Lo que nadie preveía aquel lunes de abril era que, años después, el ministro más odiado por ETA, iba a ser encarcelado bajo la mirada satisfecha de quienes habían asesinado y seguirían asesinando a centenares de españoles, y bajo el ego satisfecho de aquellos que, en el pretérito imperfecto de la lucha contra la banda, habían cobrado sobresueldos de los fondos reservados que con tanto ardor antes habían defendido y ahora investigaban.
El silencio del general
Sostiene Barrionuevo que un día le dijo el general Sáenz de Santamaría que no hay nadie más reservado que un general en activo, ni nadie más activo que un general en la reserva. Sin duda el que fuera jefe de la Guardia Civil en los años mas sangrientos de ETA llevaba razón, pero con Andrés Cassinello, otro de los almerienses mas odiado por ETA, se equivocaba. El general Cassinello se irá a la tumba siendo una tumba y siendo, además, uno de los españoles que más sabe sobre ETA y sobre la lucha contra ella. Un día, su hermana María, tan impulsiva siempre, le dijo:
-Andrés, me gustaría abrirte la cabeza y ver en ella todo lo que has visto y todo lo que sabes.

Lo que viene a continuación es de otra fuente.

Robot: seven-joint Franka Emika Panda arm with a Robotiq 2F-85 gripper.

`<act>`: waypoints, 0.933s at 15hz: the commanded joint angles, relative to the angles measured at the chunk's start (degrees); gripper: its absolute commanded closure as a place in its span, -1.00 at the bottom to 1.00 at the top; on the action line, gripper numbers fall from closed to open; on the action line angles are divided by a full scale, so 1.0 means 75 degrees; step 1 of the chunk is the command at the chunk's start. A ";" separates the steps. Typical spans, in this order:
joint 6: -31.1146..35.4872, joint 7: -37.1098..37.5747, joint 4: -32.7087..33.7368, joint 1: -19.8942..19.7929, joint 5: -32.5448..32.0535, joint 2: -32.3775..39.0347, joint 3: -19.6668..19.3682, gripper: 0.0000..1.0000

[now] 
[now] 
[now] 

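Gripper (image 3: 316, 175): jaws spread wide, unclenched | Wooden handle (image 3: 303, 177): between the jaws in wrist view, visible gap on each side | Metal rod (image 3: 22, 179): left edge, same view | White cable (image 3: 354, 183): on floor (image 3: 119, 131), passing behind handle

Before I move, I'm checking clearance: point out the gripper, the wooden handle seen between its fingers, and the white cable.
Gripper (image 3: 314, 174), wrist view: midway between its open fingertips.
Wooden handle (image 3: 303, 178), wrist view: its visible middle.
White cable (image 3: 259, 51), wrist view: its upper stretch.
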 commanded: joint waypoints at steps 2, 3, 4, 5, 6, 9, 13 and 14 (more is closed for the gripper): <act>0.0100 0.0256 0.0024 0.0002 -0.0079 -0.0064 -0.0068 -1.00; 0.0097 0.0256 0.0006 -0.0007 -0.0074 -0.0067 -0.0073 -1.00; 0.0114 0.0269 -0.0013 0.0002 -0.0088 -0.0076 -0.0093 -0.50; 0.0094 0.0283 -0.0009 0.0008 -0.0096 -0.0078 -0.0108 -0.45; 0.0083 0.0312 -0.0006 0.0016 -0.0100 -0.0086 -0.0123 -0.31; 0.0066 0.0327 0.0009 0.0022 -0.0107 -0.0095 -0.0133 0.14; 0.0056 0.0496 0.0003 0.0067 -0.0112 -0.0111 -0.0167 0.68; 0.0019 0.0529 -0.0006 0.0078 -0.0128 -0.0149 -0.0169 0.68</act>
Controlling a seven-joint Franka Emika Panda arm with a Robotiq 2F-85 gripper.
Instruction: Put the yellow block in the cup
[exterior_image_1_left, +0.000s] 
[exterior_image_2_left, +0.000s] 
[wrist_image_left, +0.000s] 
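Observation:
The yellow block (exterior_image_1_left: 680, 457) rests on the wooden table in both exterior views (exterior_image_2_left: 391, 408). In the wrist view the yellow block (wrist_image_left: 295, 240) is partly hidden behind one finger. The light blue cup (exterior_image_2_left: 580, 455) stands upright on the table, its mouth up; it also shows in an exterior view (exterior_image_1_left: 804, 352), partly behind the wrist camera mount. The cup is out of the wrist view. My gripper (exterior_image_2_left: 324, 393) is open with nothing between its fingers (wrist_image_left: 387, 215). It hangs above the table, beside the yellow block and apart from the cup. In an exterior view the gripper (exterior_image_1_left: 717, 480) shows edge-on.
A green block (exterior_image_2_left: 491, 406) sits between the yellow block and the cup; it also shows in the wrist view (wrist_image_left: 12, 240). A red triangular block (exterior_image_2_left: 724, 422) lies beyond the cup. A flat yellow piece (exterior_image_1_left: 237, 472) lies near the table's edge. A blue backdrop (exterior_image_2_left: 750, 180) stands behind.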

-No lo hagas nunca; no lo hagas porque te asustarías-, le respondió.
Al general almeriense nunca le asustó ETA. Me lo confesó un mediodía de confidencias en su casa madrileña del barrio de Argüelles.
-No tengo miedo, nunca lo he tenido. Lo que sí tengo es conciencia del riesgo -me dijo en el salón de su casa, a la que se sólo se podía entrar después de entregar la identificación a dos policías de paisano situados en el portal del edificio y a otro en el exterior de la puerta del piso.
En aquella conversación, el general almeriense habló de Barrionuevo y del general Galindo con un afecto que, en el caso del político almeriense, sorprendía. Andrés había nacido en una familia conservadora y es hijo de un asesinado por la República; Barrionuevo era un ministro socialista situado políticamente cerca de sus antípodas ideológicas. Sin embargo, los dos sentían, ya entonces y siguen sintiendo ahora, una profunda admiración mutua. “Es el militar más culto que he conocido”, me dijo el pasado viernes el ex ministro sobre el general.
Una admiración compartida que tuvo su semilla, tal vez, en su origen almeriense pero que se cultivó en la lucha contra la barbarie, el asesinato, la crueldad y la extorsión.
De aquella conversación en su casa madrileña guardo confidencias a las que todavía no ha alcanzado el tiempo de su conocimiento, pero sí hay una que, en estos días de entierros sobreactuados, conviene recordar para que nadie confunda el relato de lo que pasó.
Contaba el general que un día, camino hacia un nuevo adiós, otro más, de una víctima de ETA, Sáenz de Santamaría le fue recordando en el coche que, en cada pueblo por los que pasaban desde Burgos hasta Bilbao ya había estado antes enterrando a otras víctimas. “Desde aquellos años odio el pacharán, no lo soporto”, me confesó antes de justificar el porqué: en aquellos pueblos y después de regresar del cementerio era costumbre beber una copa de pacharán.
ETA se enterró en medio del desprecio el viernes. Estoy seguro que los dos almerienses que más lucharon contra ella sintieron ese día el sabor indefinible del olvido.
Y es que los españoles somos tan defensores (y para bien) del Estado de Derecho que nunca (y para mal) hemos reflexionado sobre el derecho del Estado a defenderse y sobre quienes se jugaron la vida para preservar las de sus compatriotas.